Plus récemment, en avril 2022, l’organisation Fairplay for kids publiait un rapport concernant l’impact de la bulle pro-TCA sur Instagram. Cette dernière rassemblerait plus de 90.000 comptes uniques et 20 millions de followers. Un utilisateur d’Instagram sur 75 suivrait donc quelqu’un de cette communauté.
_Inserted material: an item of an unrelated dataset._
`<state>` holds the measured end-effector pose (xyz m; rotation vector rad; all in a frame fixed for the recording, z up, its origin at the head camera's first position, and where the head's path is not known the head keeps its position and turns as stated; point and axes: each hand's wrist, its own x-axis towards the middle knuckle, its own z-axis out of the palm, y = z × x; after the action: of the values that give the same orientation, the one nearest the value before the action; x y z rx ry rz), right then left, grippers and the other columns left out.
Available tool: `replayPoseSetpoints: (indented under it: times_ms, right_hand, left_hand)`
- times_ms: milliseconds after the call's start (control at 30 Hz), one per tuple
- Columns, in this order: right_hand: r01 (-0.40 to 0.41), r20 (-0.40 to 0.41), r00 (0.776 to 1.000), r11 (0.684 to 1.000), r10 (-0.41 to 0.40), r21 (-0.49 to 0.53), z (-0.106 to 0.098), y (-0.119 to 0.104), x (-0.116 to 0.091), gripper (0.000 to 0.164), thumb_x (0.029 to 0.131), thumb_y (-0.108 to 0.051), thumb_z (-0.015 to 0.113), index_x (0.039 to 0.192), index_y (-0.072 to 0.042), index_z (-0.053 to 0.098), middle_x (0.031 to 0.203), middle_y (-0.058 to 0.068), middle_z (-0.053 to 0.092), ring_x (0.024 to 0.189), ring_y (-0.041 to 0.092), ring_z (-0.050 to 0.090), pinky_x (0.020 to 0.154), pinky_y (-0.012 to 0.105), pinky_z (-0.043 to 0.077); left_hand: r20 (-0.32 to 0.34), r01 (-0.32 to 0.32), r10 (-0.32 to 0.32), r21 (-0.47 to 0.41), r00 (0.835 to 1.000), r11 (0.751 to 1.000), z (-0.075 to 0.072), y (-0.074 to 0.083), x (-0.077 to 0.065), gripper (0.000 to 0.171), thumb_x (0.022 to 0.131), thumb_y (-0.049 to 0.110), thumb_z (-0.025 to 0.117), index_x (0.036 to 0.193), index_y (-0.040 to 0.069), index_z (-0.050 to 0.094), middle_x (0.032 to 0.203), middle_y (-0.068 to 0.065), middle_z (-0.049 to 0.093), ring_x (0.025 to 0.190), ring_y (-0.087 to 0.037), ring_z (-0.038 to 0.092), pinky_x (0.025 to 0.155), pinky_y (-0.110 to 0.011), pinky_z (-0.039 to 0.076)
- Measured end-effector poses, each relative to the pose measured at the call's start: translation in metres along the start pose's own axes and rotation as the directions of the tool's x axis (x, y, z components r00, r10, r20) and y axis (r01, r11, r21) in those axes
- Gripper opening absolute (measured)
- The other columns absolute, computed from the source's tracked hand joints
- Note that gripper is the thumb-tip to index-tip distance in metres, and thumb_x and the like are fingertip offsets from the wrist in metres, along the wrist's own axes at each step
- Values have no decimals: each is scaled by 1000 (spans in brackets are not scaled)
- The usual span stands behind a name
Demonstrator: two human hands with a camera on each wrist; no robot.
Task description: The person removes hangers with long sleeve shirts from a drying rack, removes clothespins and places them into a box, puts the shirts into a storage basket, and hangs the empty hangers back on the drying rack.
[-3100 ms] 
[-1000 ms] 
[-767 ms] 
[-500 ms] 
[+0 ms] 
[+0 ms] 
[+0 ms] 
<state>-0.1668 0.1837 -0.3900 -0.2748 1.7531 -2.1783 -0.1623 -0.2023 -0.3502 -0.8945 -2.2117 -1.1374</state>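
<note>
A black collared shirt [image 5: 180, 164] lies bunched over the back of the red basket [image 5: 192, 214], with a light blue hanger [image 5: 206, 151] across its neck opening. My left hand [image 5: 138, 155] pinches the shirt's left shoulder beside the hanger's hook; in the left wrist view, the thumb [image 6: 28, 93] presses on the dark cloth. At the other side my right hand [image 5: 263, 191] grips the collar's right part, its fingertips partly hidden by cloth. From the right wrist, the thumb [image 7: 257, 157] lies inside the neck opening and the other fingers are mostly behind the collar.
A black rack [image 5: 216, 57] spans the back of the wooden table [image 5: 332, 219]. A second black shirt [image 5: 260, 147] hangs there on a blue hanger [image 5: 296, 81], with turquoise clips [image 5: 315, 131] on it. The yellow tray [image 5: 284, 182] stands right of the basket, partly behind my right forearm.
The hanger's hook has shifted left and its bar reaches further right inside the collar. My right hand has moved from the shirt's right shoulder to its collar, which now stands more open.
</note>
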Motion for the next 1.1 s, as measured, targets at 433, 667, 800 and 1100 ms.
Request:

Un tiers de cette bulle serait d’ailleurs mineur.

Dans cette note, Fairplay for kids pointe également le profit généré par la communauté. "Meta tire un revenu estimé à 2 millions de dollars par an de cette bulle et 227,9 millions de dollars de tous ceux qui suivent cette bulle." Rien que ça.

Apprendre à s’ouvrir à d’autres bulles

Pour autant, est-ce raisonnable de tout mettre sur le compte des algorithmes ? Comme l’indique Jerry Jacques, administrateur d’"Action Médias Jeunes" et professeur assistant à l’UCLouvain, les plateformes font leur boulot. "Le sens premier de l’algorithme, c’est quand même d’essayer de créer des routes qui font sens pour les utilisateurs."

Et les algorithmes seuls n’existent pas. "Il ne faut pas tomber dans le piège et penser qu’il s’agirait d’objets existant de manière indépendante des humains qui les utilisent." En ce sens, l’éducation aux médias est fondamentale.

L’idée c’est que chacun puisse tracer sa route en fonction de ses objectifs, de ses plaisirs et avec un esprit critique suffisant.

"L’idée c’est de construire un socle de compétences, et que chacun puisse tracer sa route en fonction de ses objectifs, de ses plaisirs et avec un esprit critique suffisant", ajoute Jerry Jacques.

Un constat partagé par la pédopsychiatre Sophie Maes. "Les jeunes ne sont pas outillés pour faire face aux idées délétères amplifiées par les réseaux sociaux", souligne-t-elle en insistant également sur la prévention en matière de santé mentale dans le milieu scolaire.

Consciente de ces enjeux, Caroline fait désormais du nettoyage sur ses réseaux. "Je supprime des gens progressivement. Je me suis rendu compte que suivre certains comptes ne me faisait pas du bien." Quant à Maureen, elle a tout simplement décidé de ne pas s’inscrire sur TikTok. Comme quoi, prendre soin de sa santé mentale commence aussi par là.